I recently came across an interesting concept that explains a lot about the mindset of a person living with chronic illness like Meniere’s disease.
It goes like this:
When a person or an animal is repeatedly subjected to a terrible situation that they think they can’t escape or control, they eventually stop trying, even if escape becomes possible.
This psychological phenomenon is called learned helplessness, and when it comes to living with chronic illness, it explains quite a lot.
Martin Seligman and his dogs:
It all started back in 1967 when a psychologist named Martin Seligman first discover the concept of learned helplessness in a famous experiment with dogs.
He placed his dogs into two groups. One group of dogs were subjected to random electric shocks immediately following an audible tone. There was nothing they could do to stop it.
They were classically conditioned to expect the shock any time they heard the tone. The other group of dogs were not conditioned in this way. They were the control group.
Seligman placed both groups of dogs into a special box with two compartments separated by a wall the dogs could easily jump over. One side of the box was safe, the other side, where Seligman put the dogs, was electrified and randomly shocked the dogs.
All they had to do to escape, was to jump over the wall to safety.
The dogs that had not been conditioned to endure electric shocks jumped over the wall right away.
But the dogs that had previously learned that there was nothing they could do, didn’t even try to escape. They just laid down and endured the pain because they had previously learned the shocks were random and outside their control.
They had learned helplessness and believed their situation to be hopeless – they couldn’t even see the opportunity for escape when it was presented.

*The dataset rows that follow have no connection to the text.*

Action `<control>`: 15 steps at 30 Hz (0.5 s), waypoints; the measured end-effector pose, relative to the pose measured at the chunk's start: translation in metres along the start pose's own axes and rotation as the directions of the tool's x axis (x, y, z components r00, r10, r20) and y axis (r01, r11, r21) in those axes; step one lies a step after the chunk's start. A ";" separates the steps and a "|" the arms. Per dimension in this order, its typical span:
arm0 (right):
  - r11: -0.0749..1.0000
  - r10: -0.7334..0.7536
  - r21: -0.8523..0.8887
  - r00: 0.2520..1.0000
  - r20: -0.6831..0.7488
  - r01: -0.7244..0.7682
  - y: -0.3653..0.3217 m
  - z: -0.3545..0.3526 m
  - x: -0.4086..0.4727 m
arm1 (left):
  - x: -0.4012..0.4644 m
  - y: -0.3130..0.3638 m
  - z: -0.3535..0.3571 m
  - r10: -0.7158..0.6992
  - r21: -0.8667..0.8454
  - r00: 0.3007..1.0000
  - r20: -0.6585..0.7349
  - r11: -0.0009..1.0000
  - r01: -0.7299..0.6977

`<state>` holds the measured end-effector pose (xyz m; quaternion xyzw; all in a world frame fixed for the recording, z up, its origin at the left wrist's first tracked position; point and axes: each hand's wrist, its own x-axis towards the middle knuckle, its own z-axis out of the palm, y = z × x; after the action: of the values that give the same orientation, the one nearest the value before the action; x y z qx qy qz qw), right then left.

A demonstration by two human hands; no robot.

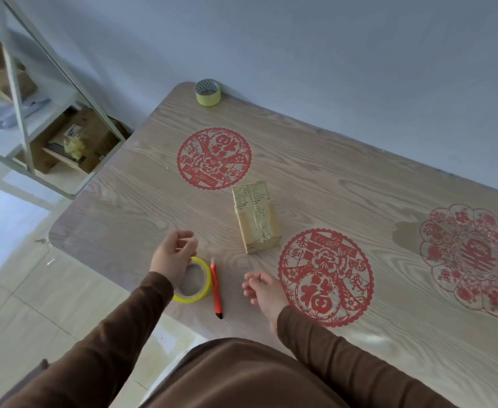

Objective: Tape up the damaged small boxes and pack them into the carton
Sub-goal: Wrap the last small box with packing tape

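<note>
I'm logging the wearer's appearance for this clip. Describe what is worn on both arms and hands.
Both arms are covered by long brown sleeves of a soft, plain fabric, reaching down to the wrists, with no visible pattern or marking. The left hand and right hand are bare: no gloves, and no watch or bracelet shows.

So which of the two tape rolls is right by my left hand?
The bright yellow roll at the near edge, beside the red cutter; the other roll sits at the far corner.

Red paper-cuts [214,158] (three) on the table [124,201].
</note>
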<state>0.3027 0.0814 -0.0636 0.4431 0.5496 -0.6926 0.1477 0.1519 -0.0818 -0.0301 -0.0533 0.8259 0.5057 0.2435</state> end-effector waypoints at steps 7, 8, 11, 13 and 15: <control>0.965 0.043 -0.264 0.987 0.158 0.000 0.018 0.060 0.023 | -0.034 -0.055 0.017 -0.023 0.562 0.979 0.202 0.821 -0.096; 0.963 0.037 -0.269 0.987 0.154 0.006 0.016 0.064 0.024 | -0.033 -0.057 0.021 -0.029 0.595 0.977 0.211 0.797 -0.105; 0.957 0.023 -0.288 0.988 0.155 0.023 0.016 0.077 0.027 | -0.025 -0.058 0.027 -0.010 0.643 0.980 0.197 0.756 -0.122; 0.958 -0.004 -0.284 0.992 0.129 0.040 0.016 0.080 0.029 | -0.021 -0.053 0.026 -0.021 0.650 0.980 0.197 0.751 -0.115; 0.952 -0.059 -0.296 0.994 0.092 0.083 0.014 0.078 0.026 | -0.021 -0.048 0.022 -0.038 0.607 0.981 0.191 0.790 -0.088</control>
<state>0.2624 0.0147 -0.0922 0.3667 0.6571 -0.6241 0.2105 0.1942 -0.0893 -0.0671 0.0885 0.9182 0.2168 0.3195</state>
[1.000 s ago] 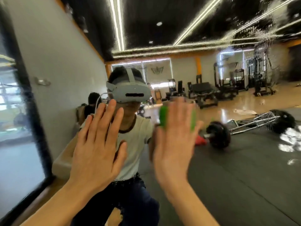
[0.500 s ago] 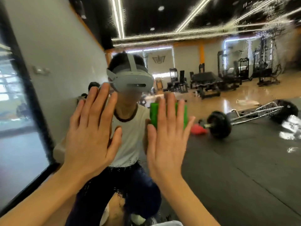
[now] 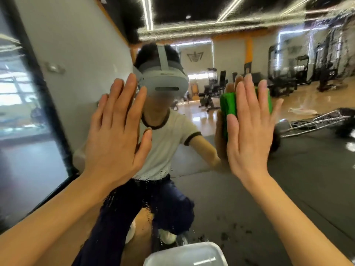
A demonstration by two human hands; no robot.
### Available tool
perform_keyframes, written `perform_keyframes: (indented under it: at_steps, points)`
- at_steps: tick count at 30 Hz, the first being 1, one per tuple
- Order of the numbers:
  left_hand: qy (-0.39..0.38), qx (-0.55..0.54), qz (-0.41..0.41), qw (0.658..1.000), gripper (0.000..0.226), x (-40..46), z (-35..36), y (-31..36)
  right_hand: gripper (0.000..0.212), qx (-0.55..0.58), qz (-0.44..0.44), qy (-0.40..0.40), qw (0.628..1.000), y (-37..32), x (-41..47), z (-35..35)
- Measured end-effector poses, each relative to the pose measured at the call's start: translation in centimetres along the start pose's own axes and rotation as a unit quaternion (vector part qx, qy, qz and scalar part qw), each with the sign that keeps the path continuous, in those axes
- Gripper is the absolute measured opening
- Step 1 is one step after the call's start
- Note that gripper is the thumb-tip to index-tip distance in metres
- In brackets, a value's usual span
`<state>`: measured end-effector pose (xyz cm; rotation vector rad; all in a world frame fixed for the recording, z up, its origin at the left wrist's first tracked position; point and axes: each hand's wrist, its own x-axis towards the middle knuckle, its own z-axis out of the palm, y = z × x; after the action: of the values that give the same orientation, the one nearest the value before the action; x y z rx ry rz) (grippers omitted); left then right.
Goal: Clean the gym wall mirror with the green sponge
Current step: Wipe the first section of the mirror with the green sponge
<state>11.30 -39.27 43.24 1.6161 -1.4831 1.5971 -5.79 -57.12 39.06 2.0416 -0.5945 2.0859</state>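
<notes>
- The wall mirror [image 3: 288, 189] fills nearly my whole frame. Its dark frame edge runs down the far left, and there are water streaks and droplets on the glass, thickest across the top and along the lower middle.
- In the reflection I can see a gym: dark ceiling with light strips at the top, wood floor and black weight machines [image 3: 284, 83] at upper right, dark rubber matting below them, and a barbell [image 3: 315, 121] lying at the right edge.
- Centre of frame is the reflected person, crouching, in a grey headset [image 3: 163, 81], pale tee and dark trousers.
- Left hand [image 3: 117, 135], centre-left: palm flat toward the glass, fingers straight and spread, holding nothing.
- Right hand [image 3: 249, 127], centre-right: also flat with fingers straight, pressing the green sponge [image 3: 228, 104] onto the mirror. The sponge sits under the fingers and pokes out on both sides of them.
- White tub [image 3: 184, 254] at bottom centre. I only see its rim, so I can't tell what's inside.
- Count: two hands, one sponge, one tub, one barbell.
</notes>
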Motion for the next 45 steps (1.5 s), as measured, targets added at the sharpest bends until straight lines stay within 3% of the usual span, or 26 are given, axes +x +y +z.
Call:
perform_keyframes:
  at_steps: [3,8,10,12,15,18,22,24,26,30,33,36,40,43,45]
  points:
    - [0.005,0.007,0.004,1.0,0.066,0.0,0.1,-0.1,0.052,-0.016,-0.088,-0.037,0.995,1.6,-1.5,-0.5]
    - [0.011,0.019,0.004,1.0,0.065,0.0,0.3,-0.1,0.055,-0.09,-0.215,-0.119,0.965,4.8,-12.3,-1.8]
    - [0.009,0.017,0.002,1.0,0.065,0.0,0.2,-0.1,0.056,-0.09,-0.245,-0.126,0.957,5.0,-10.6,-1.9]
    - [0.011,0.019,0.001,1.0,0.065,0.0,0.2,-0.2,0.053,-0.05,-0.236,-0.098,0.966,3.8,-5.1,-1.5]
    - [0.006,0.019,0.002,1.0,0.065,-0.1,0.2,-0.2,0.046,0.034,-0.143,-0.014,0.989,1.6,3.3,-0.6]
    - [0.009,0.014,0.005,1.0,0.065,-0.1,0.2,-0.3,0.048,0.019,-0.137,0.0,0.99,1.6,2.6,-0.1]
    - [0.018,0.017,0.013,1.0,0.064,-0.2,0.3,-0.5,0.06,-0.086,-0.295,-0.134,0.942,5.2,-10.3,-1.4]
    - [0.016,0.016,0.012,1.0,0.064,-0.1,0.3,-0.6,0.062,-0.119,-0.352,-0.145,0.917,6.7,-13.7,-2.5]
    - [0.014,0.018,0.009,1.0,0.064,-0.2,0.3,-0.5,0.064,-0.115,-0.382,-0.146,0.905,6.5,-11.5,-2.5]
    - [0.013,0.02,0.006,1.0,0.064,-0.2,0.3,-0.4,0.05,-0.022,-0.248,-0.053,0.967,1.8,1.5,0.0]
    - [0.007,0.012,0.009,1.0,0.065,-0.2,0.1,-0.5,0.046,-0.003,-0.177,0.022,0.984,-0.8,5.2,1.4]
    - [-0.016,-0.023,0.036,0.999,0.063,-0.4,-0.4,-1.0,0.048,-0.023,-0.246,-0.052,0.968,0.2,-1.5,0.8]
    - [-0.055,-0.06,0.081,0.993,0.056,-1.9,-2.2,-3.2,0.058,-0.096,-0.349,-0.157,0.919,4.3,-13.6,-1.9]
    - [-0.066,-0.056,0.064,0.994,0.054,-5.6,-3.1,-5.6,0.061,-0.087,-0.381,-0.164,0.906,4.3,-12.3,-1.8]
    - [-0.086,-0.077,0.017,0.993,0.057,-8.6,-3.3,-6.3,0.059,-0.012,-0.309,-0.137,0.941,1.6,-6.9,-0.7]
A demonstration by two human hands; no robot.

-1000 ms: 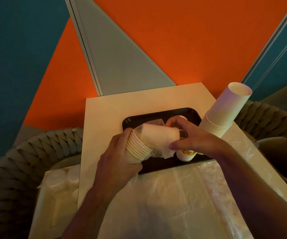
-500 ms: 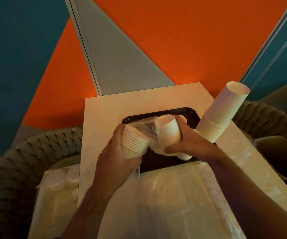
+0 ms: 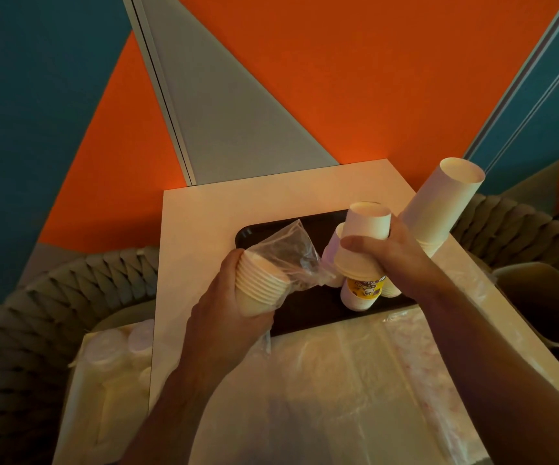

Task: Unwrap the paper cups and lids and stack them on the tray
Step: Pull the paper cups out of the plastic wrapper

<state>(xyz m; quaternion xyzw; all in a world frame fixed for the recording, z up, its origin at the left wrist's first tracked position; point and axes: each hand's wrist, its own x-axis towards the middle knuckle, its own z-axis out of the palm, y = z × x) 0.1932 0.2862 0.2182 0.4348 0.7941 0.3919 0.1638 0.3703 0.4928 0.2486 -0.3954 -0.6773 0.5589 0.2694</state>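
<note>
Cups (image 3: 363,239) freed of wrap are being held over the tray (image 3: 308,226) by the right hand (image 3: 395,253); a wrapped stack (image 3: 261,286) is being gripped by the left hand (image 3: 227,317). Setting down likely comes next.

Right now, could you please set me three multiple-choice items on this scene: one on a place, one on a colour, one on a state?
1. Where does the tall leaning stack of white cups stand?
A. at the table's right edge, beside the tray
B. on the woven chair to the left
C. in the left hand

2. What colour is the tray?
A. orange
B. black
C. white

3. How is the clear plastic wrap now?
A. sealed tightly over both batches of cups
B. lying flat on the tray
C. loose and open, hanging from the cups in the left hand

Answers:
1. A: its base sits right of the tray, behind the right hand.
2. B: its bare rim shows dark black against the pale table.
3. C: the right hand's batch of cups is bare, and the crumpled wrap trails only from the left batch.
</note>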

Learned Helplessness and Chronic Illness:
When you live with an incurable chronic illness like Meniere’s disease, it can feel you’re trapped in a kind of living hell with no escape or any sort of control over your situation.
Meniere’s disease is a complicated condition and no two people respond to any given treatment in the exact same way. It’s entirely possible that Meniere’s sufferer can try literally a dozen treatments, and have nothing work the way they wanted it to.
Who wouldn’t feel powerless in a situation like that?
It certainly doesn’t help that many doctors treat their patients in a way that inspires this kind of hopelessness.
It’s easy to see how a concept like learned helplessness applies here.
A Meniere’s patient can simply give up, like Seligman’s dogs, and feel entirely hopeless, when in fact, there may be a great number of options available to them.
It’s important understand that this is happening, and to recognize it for what it actually is.
Because there is a difference between accepting your condition and giving up. The former allows for hope and action, the latter for depression and despair.
Fortunately, once you understand that the concept of learned helplessness is at play, you can do something about it.
According to Seligman, the opposite of learned helplessness is learned optimism.
In other words, pessimists who have learned helplessness, can learn to be optimists by changing the way they think about adversity.
Seligman explains that you can use the ABC model of Adversity, created by psychologist Albert Ellis, to learn optimism.
(A) is for Adversity and represents the event that has occurred.
(The Meniere’s disease diagnosis.)
(B) is for Belief or how we interpret the adversity and what we decide that it means.
(There is nothing I can do to improve.)
(C) is for Consequences – the feelings and actions that result from our belief.
(Hopelessness, anger, depression, despair, and inaction.)
Seligman, however, adds a D and E to the model.
(D) is for disputation or generating counter-evidence to any negative beliefs, causes, or implications.
(There are treatments I haven’t tried. I didn’t choose to have Meniere’s, but I can still make decisions. I am not powerless.)
(E) which stands for Energization or the practice of celebrating the positive feelings and sense of accomplishment and control that comes from dispelling negative beliefs.
(Gratitude, enjoying our best days, appreciating minor accomplishments.)
It takes time and practice for this to be effective, but by following this structured way of thinking, you can escape the pitfalls of learned helplessness and take back your sense of control in an otherwise terrible situation.
Meniere’s disease may be difficult, but there is always hope. There is always some new action to take or new treatment you can try.
You didn’t choose to have Meniere’s disease, but you are also never powerless. You have far more control over your life than you may have realized.
So, when you’re feeling hopeless, ask yourself, “Is there truly nothing I can do to improve my situation in some small but meaningful way? Or have I just learned helplessness?”